#### Material provided ####

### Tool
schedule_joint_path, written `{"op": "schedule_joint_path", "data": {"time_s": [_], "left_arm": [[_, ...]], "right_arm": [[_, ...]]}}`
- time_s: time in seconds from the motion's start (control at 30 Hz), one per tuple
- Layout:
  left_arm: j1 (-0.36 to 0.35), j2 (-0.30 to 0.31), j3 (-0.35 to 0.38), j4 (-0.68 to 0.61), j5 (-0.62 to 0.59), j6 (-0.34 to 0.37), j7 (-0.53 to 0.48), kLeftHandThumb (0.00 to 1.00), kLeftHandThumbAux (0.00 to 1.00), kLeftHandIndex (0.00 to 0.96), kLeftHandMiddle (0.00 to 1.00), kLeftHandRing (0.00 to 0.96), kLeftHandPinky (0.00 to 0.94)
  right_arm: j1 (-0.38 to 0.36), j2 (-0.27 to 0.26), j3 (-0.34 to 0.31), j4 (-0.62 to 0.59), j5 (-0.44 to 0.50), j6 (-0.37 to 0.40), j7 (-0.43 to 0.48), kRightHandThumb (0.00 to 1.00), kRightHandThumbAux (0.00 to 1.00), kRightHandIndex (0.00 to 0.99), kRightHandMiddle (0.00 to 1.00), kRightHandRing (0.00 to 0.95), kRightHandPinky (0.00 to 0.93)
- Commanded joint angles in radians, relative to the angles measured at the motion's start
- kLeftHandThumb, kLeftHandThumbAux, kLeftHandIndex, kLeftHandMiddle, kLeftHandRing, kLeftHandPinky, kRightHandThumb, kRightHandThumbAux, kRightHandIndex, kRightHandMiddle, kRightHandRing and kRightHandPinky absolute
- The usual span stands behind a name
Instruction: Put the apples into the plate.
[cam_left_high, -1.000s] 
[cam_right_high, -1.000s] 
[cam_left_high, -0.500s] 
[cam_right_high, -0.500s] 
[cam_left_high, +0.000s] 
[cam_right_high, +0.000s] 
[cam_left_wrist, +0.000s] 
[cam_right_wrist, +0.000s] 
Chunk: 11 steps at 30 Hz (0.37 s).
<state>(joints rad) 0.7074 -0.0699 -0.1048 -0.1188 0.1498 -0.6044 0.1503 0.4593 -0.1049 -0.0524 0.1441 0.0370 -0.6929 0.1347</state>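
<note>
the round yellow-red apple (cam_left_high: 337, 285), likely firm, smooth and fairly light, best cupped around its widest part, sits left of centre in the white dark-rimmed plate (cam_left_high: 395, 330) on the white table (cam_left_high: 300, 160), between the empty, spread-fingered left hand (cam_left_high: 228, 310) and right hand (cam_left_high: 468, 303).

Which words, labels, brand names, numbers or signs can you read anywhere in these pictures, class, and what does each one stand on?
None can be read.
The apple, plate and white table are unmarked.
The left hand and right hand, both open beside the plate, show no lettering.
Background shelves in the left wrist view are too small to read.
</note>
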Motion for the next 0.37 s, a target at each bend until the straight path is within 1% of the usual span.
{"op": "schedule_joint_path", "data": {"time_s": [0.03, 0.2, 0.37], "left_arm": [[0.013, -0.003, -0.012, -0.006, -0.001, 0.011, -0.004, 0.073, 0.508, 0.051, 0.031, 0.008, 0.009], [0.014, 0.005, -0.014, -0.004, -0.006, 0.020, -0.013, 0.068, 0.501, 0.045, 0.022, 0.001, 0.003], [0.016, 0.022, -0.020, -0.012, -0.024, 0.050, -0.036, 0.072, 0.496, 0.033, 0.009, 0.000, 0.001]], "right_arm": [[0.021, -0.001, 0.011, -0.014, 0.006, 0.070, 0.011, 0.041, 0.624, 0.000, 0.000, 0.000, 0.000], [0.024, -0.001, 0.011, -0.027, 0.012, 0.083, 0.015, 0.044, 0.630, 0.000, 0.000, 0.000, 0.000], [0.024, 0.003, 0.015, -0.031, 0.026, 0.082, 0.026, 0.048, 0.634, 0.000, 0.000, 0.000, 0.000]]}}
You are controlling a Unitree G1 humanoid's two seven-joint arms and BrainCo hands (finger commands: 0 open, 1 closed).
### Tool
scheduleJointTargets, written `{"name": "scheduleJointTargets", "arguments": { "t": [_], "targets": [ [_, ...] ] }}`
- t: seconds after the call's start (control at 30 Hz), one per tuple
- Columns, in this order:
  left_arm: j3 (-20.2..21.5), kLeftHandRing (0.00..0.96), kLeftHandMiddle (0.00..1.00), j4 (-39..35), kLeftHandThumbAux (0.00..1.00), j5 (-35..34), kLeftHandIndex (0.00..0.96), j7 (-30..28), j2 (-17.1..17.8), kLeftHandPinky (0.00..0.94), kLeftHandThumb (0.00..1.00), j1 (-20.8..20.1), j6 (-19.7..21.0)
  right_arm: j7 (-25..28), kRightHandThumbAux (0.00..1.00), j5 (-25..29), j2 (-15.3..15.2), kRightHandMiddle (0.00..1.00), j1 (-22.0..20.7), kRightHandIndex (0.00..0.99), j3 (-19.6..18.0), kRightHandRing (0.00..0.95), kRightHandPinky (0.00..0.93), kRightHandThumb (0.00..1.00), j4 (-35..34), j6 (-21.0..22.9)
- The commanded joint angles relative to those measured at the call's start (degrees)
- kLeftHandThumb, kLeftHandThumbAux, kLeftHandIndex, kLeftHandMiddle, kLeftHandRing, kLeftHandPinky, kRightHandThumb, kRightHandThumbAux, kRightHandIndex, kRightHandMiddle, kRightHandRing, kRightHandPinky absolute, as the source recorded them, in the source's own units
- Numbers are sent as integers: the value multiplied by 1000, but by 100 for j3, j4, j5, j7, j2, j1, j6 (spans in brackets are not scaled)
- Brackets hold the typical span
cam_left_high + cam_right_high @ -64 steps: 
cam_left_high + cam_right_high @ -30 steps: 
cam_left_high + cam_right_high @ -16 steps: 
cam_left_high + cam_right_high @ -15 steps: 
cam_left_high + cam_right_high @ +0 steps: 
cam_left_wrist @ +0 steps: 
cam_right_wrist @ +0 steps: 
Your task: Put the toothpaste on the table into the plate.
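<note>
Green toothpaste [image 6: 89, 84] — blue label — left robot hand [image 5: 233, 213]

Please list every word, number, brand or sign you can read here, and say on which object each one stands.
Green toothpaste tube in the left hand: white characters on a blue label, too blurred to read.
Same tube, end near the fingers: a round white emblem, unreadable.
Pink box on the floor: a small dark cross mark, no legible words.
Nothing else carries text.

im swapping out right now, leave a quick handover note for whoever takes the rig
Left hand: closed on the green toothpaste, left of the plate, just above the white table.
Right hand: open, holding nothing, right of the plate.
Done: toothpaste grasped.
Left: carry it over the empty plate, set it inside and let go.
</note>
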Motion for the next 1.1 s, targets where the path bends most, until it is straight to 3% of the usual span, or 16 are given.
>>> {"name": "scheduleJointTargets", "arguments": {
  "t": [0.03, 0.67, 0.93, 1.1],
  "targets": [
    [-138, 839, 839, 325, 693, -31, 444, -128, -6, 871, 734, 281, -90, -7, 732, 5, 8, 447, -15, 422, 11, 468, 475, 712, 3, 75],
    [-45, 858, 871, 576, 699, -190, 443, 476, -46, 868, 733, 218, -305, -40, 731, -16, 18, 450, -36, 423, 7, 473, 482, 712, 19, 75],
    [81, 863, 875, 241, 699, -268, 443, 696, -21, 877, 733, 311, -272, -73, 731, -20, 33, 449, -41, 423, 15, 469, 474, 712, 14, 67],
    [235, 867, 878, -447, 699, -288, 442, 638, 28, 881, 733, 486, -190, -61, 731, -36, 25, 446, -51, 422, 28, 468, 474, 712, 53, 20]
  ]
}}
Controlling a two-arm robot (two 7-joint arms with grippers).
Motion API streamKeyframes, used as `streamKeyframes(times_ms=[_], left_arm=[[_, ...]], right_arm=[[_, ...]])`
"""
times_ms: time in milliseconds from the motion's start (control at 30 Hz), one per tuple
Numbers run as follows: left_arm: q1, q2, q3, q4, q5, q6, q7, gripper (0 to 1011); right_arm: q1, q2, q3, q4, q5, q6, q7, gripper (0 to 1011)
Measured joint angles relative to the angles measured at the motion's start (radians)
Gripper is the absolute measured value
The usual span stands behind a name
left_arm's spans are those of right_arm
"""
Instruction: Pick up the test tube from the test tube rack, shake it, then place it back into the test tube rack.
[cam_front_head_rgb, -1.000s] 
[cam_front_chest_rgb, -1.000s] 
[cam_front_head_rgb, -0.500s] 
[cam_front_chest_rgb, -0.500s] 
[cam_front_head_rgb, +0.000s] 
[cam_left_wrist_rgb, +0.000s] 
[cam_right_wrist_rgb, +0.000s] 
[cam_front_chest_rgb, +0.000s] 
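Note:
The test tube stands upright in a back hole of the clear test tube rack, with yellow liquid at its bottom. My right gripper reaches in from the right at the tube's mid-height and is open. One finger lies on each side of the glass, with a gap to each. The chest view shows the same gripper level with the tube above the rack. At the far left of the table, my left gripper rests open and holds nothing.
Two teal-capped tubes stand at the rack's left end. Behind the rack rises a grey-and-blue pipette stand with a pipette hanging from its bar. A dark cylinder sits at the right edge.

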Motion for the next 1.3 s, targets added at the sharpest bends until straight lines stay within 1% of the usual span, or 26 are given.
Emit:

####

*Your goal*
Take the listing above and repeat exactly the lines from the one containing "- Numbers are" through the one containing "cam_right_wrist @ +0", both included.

*Expected answer*
- Numbers are sent as integers: the value multiplied by 1000, but by 100 for j3, j4, j5, j7, j2, j1, j6 (spans in brackets are not scaled)
- Brackets hold the typical span
cam_left_high + cam_right_high @ -64 steps: 
cam_left_high + cam_right_high @ -30 steps: 
cam_left_high + cam_right_high @ -16 steps: 
cam_left_high + cam_right_high @ -15 steps: 
cam_left_high + cam_right_high @ +0 steps: 
cam_left_wrist @ +0 steps: 
cam_right_wrist @ +0 steps: 

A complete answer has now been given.